PARIS French public support for France's military intervention in Central African Republic is rapidly waning a month since Paris deployed troops to quell sectarian violence in its former colony, a poll showed on Saturday.
Only 41 percent of those questioned were in favor of the operation, down from 51 percent shortly after Paris deployed 1,600 troops in the country, according to an Ifop poll.
Paris sent troops to Central African Republic, a country the size of France, to disarm Christian militias and largely Muslim Seleka rebels who ousted ex-President Francois Bozize in March.
However, the deployment of the French troops and nearly 4,000 African Union peacekeepers has done little to contain the tit-for-tat violence between the religious communities, which has displaced nearly one million people, according to the United Nation's refugee agency.
The Ifop poll also showed that a majority of French people still support France's operation in Mali, launched in January last year to drive back militants threatening to seize Bamako.
French Defence Minister Jean-Yves Le Drian dismissed some commentators' growing worries that France was getting bogged down in Central African Republic, saying such concerns early on in the Mali operation had proved unjustified.

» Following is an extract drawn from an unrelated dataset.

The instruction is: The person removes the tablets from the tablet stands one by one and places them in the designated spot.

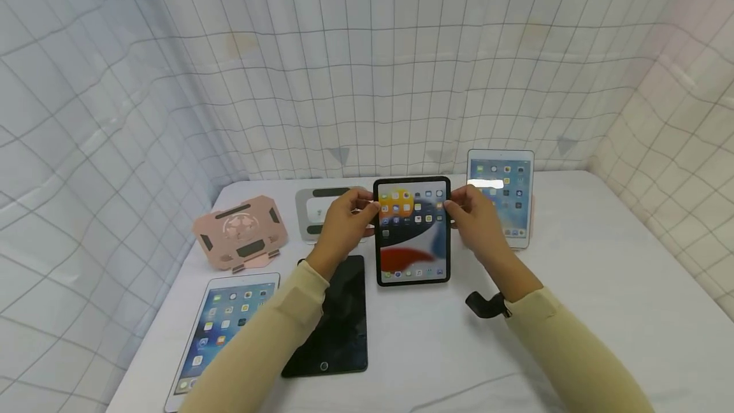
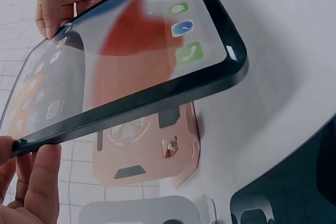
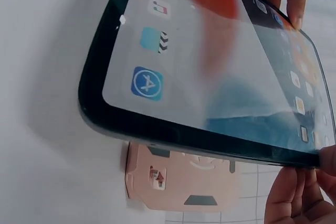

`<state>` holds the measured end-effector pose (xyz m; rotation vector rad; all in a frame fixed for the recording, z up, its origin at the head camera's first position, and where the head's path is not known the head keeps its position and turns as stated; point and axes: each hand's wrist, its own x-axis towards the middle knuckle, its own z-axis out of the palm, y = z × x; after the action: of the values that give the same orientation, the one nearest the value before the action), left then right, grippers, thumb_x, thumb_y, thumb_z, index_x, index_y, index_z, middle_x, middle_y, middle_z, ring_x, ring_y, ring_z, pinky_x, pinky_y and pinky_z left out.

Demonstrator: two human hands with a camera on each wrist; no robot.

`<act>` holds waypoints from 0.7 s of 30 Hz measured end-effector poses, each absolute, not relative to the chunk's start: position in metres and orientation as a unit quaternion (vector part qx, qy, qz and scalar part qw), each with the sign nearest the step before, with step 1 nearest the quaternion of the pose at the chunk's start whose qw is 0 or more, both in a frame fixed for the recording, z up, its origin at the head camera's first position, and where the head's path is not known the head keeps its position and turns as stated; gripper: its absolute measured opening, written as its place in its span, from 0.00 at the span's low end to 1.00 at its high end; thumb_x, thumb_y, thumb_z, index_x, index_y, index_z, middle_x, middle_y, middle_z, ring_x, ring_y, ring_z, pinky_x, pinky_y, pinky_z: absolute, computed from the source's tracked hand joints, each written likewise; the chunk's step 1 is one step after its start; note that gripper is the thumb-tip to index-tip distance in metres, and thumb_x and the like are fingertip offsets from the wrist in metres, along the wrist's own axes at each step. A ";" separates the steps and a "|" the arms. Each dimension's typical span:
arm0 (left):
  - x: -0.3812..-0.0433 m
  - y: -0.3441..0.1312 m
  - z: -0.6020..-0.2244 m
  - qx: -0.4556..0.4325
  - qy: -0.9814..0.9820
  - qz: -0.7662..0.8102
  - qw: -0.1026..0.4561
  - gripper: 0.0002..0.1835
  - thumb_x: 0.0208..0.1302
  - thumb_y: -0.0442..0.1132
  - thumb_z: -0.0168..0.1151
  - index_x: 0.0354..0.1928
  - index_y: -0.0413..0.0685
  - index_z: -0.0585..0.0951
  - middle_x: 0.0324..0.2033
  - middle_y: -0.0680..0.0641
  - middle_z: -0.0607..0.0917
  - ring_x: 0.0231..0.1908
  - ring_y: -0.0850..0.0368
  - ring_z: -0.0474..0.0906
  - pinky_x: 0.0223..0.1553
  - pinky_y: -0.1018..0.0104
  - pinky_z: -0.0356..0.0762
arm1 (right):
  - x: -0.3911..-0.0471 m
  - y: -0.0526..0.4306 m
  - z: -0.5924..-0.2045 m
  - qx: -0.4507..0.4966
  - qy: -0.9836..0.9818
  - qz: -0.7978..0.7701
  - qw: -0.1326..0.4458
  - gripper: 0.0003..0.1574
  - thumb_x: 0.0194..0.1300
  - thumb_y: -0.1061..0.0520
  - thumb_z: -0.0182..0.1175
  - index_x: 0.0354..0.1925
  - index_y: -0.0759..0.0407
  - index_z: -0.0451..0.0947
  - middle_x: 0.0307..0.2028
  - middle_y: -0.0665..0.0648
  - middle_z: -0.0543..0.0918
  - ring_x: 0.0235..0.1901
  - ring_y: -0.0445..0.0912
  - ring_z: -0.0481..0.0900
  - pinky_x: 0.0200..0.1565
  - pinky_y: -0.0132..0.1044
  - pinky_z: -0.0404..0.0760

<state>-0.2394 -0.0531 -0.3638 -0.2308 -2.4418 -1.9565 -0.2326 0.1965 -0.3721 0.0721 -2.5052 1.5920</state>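
In the head view, the black-framed tablet [image 1: 410,239], home screen lit, is raised above the white table [image 1: 590,266], facing the person. The left hand [image 1: 344,218] and right hand [image 1: 478,218] pinch its opposite side edges, thumbs in front, other fingers bent behind. Left of the black-framed tablet are a grey stand [image 1: 302,212] and, farther, a pink stand [image 1: 237,227]; nearer the person on that side lie a dark-screened tablet [image 1: 344,330] and a white-framed tablet [image 1: 229,317]. Right of it, a propped white tablet [image 1: 496,206] leans.

In the left wrist view, the left thumb and fingers close on its rim; another pink tablet holder [image 2: 149,156] shows behind it.

In the right wrist view, the right thumb and fingers clasp its other edge.
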 end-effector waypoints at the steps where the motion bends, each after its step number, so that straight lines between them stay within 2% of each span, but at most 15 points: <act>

"I'm convinced that once again in the Central African Republic history will prove them wrong," he said in the text of a speech to French troops stationed in Chad.

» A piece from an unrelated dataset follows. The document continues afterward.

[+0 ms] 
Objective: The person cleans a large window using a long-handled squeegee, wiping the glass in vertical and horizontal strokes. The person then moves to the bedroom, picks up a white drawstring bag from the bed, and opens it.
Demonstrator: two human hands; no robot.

Central African Republic, rich in diamonds, timber, gold and oil, has been racked by five coups and numerous rebellions since independence from France in 1960.
European Union nations are due to decide on a joint mission later this month after France requested help with specific missions such as protecting the airport in the capital of Bangui, providing security as well as medical and humanitarian assistance.
A previous opinion poll showed that support for France's action in Central African Republic dropped to 44 percent a week following the deployment, after two French soldiers were killed in a firefight during a patrol.
Some 1,000 people were surveyed in the latest Ifop poll that was conducted between December 27 and January 2.